Reason: report found the correct tools, but still leaves parameter decisions and operational sequence to design:

• governance_role for information_unit / unit_version;
• storage_role;
• source_kind;
• migration_state;
• Directus exposure yes/no;
• exact tool commands and verify sequence;
• how to handle governed + HC-SCHEMA risk if IU tables lack description columns.
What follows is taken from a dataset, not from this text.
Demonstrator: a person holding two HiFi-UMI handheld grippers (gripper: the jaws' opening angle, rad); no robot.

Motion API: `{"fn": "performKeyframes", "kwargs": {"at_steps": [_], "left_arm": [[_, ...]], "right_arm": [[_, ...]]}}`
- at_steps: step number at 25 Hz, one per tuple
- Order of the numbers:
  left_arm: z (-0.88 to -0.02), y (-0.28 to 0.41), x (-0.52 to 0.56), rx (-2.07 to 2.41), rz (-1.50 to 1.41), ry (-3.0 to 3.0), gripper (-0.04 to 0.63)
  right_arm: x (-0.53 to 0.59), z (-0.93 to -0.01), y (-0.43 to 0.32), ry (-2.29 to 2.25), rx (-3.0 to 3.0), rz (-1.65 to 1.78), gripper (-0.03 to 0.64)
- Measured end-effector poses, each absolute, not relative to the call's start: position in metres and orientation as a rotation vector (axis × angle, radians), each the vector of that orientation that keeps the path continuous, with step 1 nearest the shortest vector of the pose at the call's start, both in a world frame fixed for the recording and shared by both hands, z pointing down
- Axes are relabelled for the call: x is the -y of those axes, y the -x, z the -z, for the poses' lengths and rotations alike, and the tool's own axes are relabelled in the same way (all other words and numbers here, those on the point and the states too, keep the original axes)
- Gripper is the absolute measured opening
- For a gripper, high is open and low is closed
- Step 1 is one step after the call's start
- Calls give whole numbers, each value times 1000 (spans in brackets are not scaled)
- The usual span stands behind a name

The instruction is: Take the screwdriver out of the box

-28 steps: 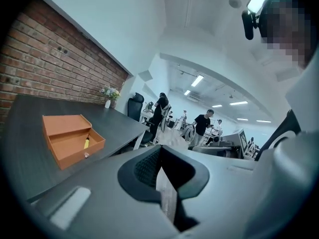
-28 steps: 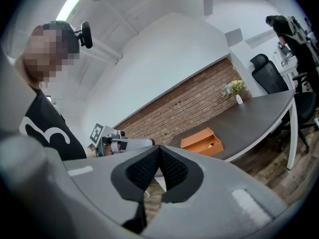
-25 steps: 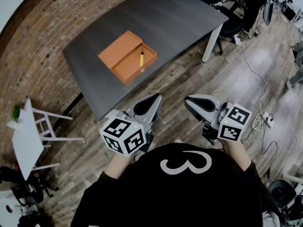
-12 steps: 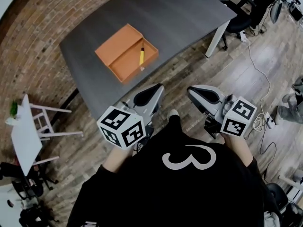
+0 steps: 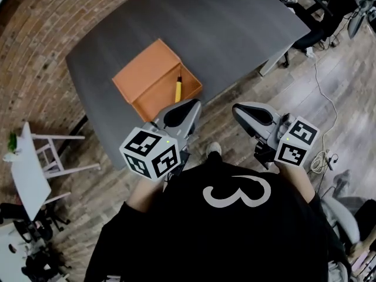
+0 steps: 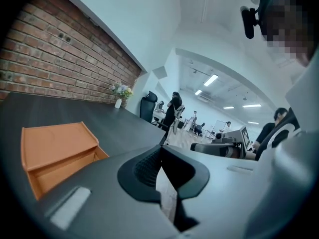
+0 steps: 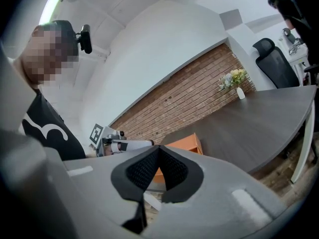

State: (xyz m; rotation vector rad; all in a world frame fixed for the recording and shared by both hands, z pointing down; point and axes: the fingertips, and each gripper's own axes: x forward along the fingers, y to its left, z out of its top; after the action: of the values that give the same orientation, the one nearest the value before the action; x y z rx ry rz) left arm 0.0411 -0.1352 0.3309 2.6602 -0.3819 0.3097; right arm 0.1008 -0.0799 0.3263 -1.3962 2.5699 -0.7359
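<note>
An open orange box [image 5: 154, 78] lies on the dark grey table [image 5: 235, 28], lid flap spread to the far left. Inside its tray lies a yellow screwdriver [image 5: 177, 89] with a dark tip. My left gripper [image 5: 189, 106] is shut and empty, its tip just at the near edge of the box. My right gripper [image 5: 238, 110] is shut and empty, held over the floor just off the table's near edge, right of the box. In the left gripper view the box [image 6: 57, 156] sits left of the shut jaws. The right gripper view shows the box [image 7: 182, 146] behind its closed jaws.
A brick wall [image 5: 41, 46] runs along the table's left side. A small white table [image 5: 32, 175] stands on the wooden floor at the left. Office chairs [image 5: 320, 22] and cables [image 5: 326, 110] lie to the right. A vase of flowers [image 7: 238, 83] stands at the table's far end.
Both grippers have come forward toward the table together; the box now lies much closer to the left gripper's tip. Both jaws stayed shut.
</note>
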Motion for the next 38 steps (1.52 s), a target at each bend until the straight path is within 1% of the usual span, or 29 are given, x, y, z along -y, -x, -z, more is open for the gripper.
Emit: {"fn": "performKeyframes", "kwargs": {"at_steps": [2, 4, 8, 13, 19, 24, 27, 38], "left_arm": [[-334, -44, 155, 408, -323, -2658, 15], [-340, -44, 172, 432, -339, -2644, 32], [-359, -41, 198, 464, -395, -2611, 44], [-376, -33, 220, 535, -457, -2584, 79], [-413, -30, 243, 630, -548, -2527, 138], [-441, -33, 258, 715, -622, -2474, 152], [-454, -31, 264, 757, -693, -2435, 173], [-507, -31, 274, 917, -936, -2264, 178]], "right_arm": [[99, -328, -106, 1386, -2584, 752, 2], [115, -329, -109, 1379, -2598, 766, 2], [137, -331, -112, 1367, -2610, 784, 2], [152, -332, -110, 1333, -2638, 782, 2], [173, -352, -114, 1252, -2664, 826, 2], [194, -368, -121, 1157, -2703, 880, 2], [206, -371, -123, 1098, -2732, 921, 2], [242, -386, -163, 956, -2789, 1019, 2]]}}
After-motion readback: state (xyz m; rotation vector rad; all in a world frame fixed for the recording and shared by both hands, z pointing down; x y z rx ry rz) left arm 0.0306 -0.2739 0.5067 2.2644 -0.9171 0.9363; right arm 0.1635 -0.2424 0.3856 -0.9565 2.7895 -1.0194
Recommended defaults to evaluate, not blindly execute

• source_kind: likely pg_table, because IU tables already exist as PG public tables.
• migration_state: likely pilot, because IU is not yet minimum production use.
• Directus exposure: NO for this step; use dot-collection-register, not full dot-collection-create, unless design proves Directus exposure is required.
• governance_role: OPEN. Do not default blindly to governed until checking HC-SCHEMA implications, because Đ36 HC-SCHEMA flags governed tables without description as CRITICAL. observed may be safer for pilot/readiness, but this needs evidence from collection_registry conventions and Đ36/Đ29 semantics.
• storage_role: OPEN; derive from live collection_registry values and tool contract.

Directive to Opus/Ocus

Prepare one consolidated design package, not multiple micro-prompts:

knowledge/dev/laws/dieu44-trien-khai/design/12-iu0-pack2a-dot-governance-registration-execution-pack.md

Purpose: DOT-based legal execution design for registering IU tables and trigger governance after preflight PASS.

Required content:

1. Current evidence summary from preflight report.
2. Legal basis: Đ2, Đ4, Đ35, Đ36, Đ20 v1.2/NT15, Đ14, Đ44, relevant Hiến pháp NT1/NT9/NT13.
3. Explicit statement: raw SQL is BLOCKED; admin fallback not justified.
4. Recommended legal path: use dot-collection-register for information_unit and unit_version, then run health/trigger/birth verification tools if appropriate.
5. Parameter decision table:
   • governance_role: options governed vs observed etc.; include HC-SCHEMA/description-column consequence; recommend one.
   • storage_role: derive from live conventions; recommend one.
   • source_kind: likely pg_table; justify.
   • migration_state: likely pilot; justify.
   • Directus exposure: recommend NO in Pack 2A unless evidence says otherwise.
6. Tool command plan:
   • read-only preflight commands before write;
   • exact dot-collection-register command(s) or safe way to derive CLI syntax;
   • verify with collection_registry, birth_registry, meta_catalog, directus_collections, dot-collection-health;
   • trigger governance sequence using dot-schema-trigger-registry-ensure and/or dot-trigger-guard, with no DDL unless tool contract proves it is only registry sync/health.
7. Rollback/compensation:
   • prefer tool-supported unregister/update path if exists;
   • if not, STOP before write and ask for decision; no raw DELETE rollback unless the tool/law allows it.
8. Điều 20 v1.2 requirements:
   • estimated execution cost;
   • internal + external evidence for each write/verify;
   • mini postmortem on STOP/fail/rollback/runtime mismatch.
9. Claude Code final report format.
10. Hard stop: no Pack 2B/2C, no CRUD, no IU production rows, no outbox, no Qdrant/vector, no Directus exposure unless explicitly approved.

Do not dispatch Claude Code yet. Upload file 12 and report back for GPT/User review.

User decision needed after file 12

The only likely semantic decision for User/GPT is governance_role if Opus cannot prove a safe default.

Avoid asking User for low-level values if the design can derive them from law/tool conventions.